Dès lors, il apparaît à ce stade de la procédure et en l’état des pièces versées au débat que l’aléa affectant l’apparence de créance dont se prévaut la S.A.R.L. NACAPA à l’encontre de la S.A.R.L. NACAPA apparaît trop important pour justifier une mesure conservatoire au sens des
articles L.511-1 et suivants du code des procédures civiles d’exécution.
Il convient donc de rétracter l’ordonnance du 18 décembre 2024 et d’ordonner mainlevée subséquentes des saisies conservatoires pratiquées en vertu de celle-ci.

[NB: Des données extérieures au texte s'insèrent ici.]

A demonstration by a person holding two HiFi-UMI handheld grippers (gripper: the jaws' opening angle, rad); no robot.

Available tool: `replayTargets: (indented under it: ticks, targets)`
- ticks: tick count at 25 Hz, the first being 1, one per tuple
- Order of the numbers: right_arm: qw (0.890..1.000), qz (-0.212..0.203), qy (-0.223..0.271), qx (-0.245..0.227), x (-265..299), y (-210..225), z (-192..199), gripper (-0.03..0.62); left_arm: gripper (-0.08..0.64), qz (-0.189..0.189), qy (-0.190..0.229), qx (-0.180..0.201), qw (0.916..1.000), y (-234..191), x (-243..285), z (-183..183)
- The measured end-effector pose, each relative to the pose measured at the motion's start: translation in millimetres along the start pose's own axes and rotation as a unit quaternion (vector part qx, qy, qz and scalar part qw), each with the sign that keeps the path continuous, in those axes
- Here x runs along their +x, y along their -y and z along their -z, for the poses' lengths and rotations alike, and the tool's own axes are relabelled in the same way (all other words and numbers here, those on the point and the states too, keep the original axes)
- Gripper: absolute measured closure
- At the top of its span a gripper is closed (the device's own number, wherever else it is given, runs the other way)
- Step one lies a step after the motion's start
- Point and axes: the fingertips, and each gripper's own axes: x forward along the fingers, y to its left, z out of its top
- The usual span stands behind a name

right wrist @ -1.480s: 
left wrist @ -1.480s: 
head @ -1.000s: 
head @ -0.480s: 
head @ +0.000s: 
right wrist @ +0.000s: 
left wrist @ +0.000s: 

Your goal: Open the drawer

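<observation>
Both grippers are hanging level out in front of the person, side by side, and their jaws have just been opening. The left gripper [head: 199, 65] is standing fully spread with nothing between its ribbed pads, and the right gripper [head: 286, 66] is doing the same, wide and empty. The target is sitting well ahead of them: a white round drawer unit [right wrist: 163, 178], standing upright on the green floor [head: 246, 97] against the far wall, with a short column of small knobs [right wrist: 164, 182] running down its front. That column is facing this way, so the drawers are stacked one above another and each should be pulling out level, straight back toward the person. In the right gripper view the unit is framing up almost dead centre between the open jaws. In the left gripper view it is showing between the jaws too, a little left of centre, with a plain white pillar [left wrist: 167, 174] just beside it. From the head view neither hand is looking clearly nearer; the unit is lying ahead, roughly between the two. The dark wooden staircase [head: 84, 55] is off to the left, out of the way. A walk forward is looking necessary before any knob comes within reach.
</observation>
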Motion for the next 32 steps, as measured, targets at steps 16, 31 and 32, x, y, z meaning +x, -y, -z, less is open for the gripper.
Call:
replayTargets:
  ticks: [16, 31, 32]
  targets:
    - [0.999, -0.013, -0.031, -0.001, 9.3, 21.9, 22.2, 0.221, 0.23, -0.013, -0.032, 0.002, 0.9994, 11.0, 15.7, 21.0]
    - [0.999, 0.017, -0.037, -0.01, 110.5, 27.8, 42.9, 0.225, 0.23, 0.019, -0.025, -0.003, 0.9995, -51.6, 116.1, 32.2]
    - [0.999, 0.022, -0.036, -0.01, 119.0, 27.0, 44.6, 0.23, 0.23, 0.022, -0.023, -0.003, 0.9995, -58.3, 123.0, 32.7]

Sur la demande indemnitaire
L’article L.121-2 du code des procédures civiles d’exécution donne pouvoir au juge de l’exécution d’ordonner la mainlevée de toute mesure inutile ou abusive et de condamner le créancier à des dommages et intérêts en cas d’abus de saisie.

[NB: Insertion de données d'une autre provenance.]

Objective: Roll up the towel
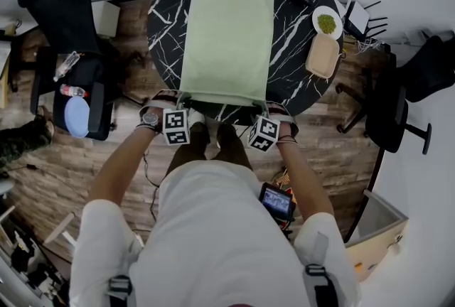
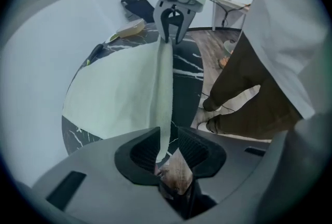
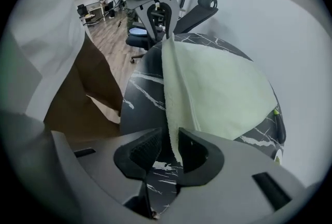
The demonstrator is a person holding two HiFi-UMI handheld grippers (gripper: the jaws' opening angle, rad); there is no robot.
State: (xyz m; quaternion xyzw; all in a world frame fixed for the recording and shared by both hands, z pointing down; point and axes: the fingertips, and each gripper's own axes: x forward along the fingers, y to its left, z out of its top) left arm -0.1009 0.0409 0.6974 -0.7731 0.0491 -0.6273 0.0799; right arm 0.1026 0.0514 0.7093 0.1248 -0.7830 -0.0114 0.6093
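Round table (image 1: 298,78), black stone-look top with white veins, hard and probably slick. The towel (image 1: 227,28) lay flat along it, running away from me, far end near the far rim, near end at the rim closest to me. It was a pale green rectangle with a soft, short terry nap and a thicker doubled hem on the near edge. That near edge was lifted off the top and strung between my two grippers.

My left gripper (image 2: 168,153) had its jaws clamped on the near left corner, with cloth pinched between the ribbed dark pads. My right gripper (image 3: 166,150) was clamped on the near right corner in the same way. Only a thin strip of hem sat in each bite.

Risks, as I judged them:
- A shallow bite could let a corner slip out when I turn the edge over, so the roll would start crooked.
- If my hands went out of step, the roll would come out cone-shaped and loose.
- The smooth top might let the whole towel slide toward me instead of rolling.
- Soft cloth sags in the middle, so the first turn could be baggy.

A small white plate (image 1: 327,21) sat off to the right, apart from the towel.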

En l’espèce, l’historique des relations entre les parties, les retards de la S.A.S. NOVEXA GROUP dans la gestion de la procédure depuis le prononcé de l’arrêt de la cour d’appel de [Localité 6] du 02 octobre 2023, expliquent, sinon justifient, les tentatives procédurales de la S.A.R.L. NACAPA pour faire avancer le litige et ne permettent pas de caractériser une volonté de nuire.

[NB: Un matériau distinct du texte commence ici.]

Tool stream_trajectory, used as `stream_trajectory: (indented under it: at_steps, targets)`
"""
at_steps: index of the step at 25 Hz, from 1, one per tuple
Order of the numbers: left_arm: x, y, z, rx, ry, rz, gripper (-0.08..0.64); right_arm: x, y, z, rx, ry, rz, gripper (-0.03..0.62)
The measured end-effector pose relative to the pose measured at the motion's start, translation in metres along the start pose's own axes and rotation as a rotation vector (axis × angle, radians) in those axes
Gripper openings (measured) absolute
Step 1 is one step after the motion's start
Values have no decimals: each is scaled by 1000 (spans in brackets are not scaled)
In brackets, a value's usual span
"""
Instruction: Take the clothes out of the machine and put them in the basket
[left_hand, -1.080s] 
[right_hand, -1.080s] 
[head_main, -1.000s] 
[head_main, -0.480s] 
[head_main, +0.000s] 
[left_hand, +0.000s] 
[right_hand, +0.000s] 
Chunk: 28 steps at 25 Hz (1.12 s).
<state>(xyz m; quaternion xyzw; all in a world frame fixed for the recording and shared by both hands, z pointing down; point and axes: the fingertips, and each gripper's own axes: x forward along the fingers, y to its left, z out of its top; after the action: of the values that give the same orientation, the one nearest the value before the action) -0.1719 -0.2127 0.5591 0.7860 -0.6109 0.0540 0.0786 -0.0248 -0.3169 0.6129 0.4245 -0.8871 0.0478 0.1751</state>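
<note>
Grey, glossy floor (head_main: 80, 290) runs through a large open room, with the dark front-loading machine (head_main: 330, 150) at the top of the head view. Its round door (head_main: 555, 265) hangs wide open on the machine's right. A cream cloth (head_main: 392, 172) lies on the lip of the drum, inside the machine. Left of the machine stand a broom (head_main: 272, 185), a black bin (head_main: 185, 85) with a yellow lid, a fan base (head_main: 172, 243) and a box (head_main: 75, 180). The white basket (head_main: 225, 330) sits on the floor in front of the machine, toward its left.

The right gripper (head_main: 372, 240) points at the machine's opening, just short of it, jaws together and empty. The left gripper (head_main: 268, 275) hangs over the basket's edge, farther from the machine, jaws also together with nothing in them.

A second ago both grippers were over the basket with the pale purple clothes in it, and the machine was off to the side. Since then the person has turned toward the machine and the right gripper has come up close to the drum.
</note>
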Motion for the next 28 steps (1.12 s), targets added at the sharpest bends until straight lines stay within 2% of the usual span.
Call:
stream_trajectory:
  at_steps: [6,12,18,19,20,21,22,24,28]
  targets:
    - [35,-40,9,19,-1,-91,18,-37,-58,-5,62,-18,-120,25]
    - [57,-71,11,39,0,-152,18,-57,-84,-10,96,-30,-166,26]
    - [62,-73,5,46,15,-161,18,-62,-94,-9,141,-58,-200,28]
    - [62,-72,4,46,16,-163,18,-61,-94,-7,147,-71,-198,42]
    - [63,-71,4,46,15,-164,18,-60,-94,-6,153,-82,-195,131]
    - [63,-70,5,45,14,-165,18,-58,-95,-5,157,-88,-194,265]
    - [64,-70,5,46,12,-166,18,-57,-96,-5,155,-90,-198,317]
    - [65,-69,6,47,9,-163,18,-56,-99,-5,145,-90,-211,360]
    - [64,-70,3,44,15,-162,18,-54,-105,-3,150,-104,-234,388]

De plus, la S.A.S. NOVEXA GROUP, qui invoque en outre une situation financière particulièrement solide et florissante, ne justifie pas en quoi la privation de jouissance provisoire de la somme de 42.368,63€, lui a causé préjudice à hauteur de 20.000,00€.
A défaut de preuve d’une faute, d’un préjudice et d’un lien de causalité entre les deux, la S.A.S. NOVEXA GROUP sera en conséquence déboutée de sa demande indemnitaire.
Sur les demandes accessoires
La S.A.R.L. NACAPA, qui succombe au principal, sera condamnée aux entiers dépens de l’instance et conservera à sa charge les frais occasionnés par les mesures conservatoires par application des dispositions des articles 696 du code de procédure civile et L.512-2 du code des procédures civiles d’exécution.
Il serait par ailleurs inéquitable que la S.A.S. NOVEXA GROUP conserve à sa charge l’intégralité de ses frais irrépétibles. La S.A.R.L. NACAPA sera donc condamnée à lui payer la somme de 3.000,00€ sur le fondement de l’article 700 du code de procédure civile.
PAR CES MOTIFS,
La juge de l’exécution statuant par jugement contradictoire et en premier ressort, rendu publiquement par mise à disposition au greffe,
REJETTE l’exception de caducité de l’ordonnance du 18 décembre 2024 soulevée par la S.A.S. NOVEXA GROUP ;
RÉTRACTE l’ordonnance du juge de l’exécution du tribunal judiciaire de VALENCE du 18 décembre 2024 rendue au profit de la S.A.R.L. NACAPA ;
ORDONNE en conséquence la mainlevée immédiate, aux frais de la S.A.R.L. NACAPA, des saisies conservatoires de créances pratiquées le 30 janvier 2025, dénoncées le 05 février suivants, entre les mains du CRÉDIT LYONNAIS, de la banque HSBC CONTINENTAL EUROPE et du CIC LYONNAISE DE BANQUE ;
DÉBOUTE la S.A.S. NOVEXA GROUP de sa demande indemnitaire ;
CONDAMNE la S.A.R.L. NACAPA aux dépens et aux frais occasionnés par la saisie conservatoire ;
CONDAMNE la S.A.R.L. NACAPA à payer à la S.A.R.L. NACAPA la somme de 3.000,00€ en application des dispositions de l’article 700 du code de procédure civile ;
DÉBOUTE les parties de leurs demandes plus amples ou contraires ;
RAPPELLE que la présente décision est assortie de droit de l’exécution provisoire.